Friday, April 10, 2009
Smart Money and Dumb Both Fading Rally
What a beautiful little rally we saw this week. Could it be? Could it be - dare I say it - a bottom? The major traders don't seem to know either. At least, not if we're to believe this week's Commitments of Traders data. This, of course, is the government data that reports on trillions of dollars in futures and options positions in major markets.
This Friday afternoon's data shows the "dumb money" small traders in S&P 500 futures and options continuing their capitulation that started the week of March 17. Why, isn't that around when the broad markets really broke out and got this rally on solid ground? Oops! That, my friends, is why we call them the "dumb money." I don't mean to make light of the ill-fortune of the retail crowd, much less to denigrate these people. I am them! Most of us are.

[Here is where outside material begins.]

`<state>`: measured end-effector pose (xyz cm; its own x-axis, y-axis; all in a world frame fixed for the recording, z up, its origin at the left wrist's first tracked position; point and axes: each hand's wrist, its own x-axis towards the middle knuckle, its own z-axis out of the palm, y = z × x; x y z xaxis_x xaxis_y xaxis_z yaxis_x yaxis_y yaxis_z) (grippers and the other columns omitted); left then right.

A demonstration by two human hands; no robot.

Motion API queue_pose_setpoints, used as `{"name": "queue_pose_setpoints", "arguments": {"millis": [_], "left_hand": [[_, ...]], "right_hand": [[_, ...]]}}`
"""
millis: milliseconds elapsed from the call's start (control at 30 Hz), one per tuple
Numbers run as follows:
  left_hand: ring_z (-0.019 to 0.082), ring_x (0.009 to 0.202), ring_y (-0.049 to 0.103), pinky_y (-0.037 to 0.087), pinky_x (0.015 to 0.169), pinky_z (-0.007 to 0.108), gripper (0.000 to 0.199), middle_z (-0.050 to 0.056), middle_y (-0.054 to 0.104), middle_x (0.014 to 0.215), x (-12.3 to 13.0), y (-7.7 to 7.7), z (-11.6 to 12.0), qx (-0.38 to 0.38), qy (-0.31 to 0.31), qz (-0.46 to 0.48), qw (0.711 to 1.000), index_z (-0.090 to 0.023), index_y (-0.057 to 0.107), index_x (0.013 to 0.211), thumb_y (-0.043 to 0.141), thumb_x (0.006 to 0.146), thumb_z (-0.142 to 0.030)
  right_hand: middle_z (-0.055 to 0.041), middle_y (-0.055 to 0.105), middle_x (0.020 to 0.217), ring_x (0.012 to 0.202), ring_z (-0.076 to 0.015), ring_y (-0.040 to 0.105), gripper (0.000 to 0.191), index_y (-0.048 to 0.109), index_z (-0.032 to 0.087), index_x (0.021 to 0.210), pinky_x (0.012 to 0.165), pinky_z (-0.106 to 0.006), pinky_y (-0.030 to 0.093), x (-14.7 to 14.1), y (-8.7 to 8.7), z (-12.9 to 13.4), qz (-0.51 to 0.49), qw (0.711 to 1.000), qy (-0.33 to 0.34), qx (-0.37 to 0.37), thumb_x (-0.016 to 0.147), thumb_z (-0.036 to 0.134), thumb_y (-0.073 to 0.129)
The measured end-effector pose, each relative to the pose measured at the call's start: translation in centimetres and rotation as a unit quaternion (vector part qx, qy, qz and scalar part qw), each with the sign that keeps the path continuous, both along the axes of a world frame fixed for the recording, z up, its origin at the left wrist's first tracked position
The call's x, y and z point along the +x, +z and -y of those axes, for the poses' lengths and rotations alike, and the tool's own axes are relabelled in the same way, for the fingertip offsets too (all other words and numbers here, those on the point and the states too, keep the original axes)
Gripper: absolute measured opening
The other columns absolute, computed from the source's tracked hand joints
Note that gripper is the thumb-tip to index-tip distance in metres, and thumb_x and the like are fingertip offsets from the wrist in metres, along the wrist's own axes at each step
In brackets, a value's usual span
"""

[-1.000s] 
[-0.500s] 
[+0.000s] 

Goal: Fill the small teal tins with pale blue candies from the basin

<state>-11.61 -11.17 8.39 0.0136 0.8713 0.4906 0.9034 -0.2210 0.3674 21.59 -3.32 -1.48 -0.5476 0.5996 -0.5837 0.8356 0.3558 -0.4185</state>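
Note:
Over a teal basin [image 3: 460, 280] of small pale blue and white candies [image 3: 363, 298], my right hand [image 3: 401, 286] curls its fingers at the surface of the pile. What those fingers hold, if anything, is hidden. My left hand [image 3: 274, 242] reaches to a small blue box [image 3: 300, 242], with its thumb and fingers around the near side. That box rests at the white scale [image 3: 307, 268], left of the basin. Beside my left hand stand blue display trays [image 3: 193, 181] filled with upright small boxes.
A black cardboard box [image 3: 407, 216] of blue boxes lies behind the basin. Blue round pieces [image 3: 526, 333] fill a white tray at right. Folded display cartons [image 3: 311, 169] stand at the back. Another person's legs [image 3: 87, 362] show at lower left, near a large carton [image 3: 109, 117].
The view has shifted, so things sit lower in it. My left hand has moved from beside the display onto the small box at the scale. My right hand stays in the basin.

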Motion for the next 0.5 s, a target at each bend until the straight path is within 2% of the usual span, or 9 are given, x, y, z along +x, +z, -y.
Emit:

In most cases, they're really the victims of unscrupulous, poorly informed and downright criminal advisors, brokers, newsletter writers and a corrupt financial press.
These are the same folks who got highly bullish in November, just as the market cracked apart, and remained so until mid-March. Now, they're fading this rally.
That has turned my signal based on fading these poor people bullish for the past two weeks. But that's n0t an all-clear by any means. I've found that trading on the basis of only one group of traders in the COT reports can often catch me in a bad trade. This is why I rely on two groups of traders giving an agreeing signal before I put on a position. Until then, I stay in cash.
And in fact, that's what my SPX setup says to do starting on next week's open. As you'll recall from my posts of the last two weeks, the "smart money" commercial traders are heavily shorting this rally, and it doesn't pay to bet against these guys. Today, they've reduced their bearish positioning from the previous week, but they remain super dubious. They're up to 1.56 standard deviations below the moving average I use for their signal, an improvement from 2.28 standard deviations below last week. So my SPX setup will stay in cash until these two groups of traders make up their minds. Stay tuned.
In gold, the large speculators, whom I fade in that market, have reduced their net long positioning as a percentage of the total open interest - down to 0.52 standard deviations above the average, from 1.12 standard deviations above last week. That signal remains bullish - same as it's been since last August. The reduction in their net long positioning is a good sign for gold bulls, as it means the froth is coming off this market.
Perhaps things will align right for a bullish bullion position two weeks out. My other signal in this market - based on fading the large spec total open interest - has flipped to bullish after one week being bearish. That's based on the "dumb money" large specs pulling out of the market and their total open interest (long plus short positions) flipping to 0.76 standard deviations below the moving average, down from 0.69 standard deviations above the average the previous week.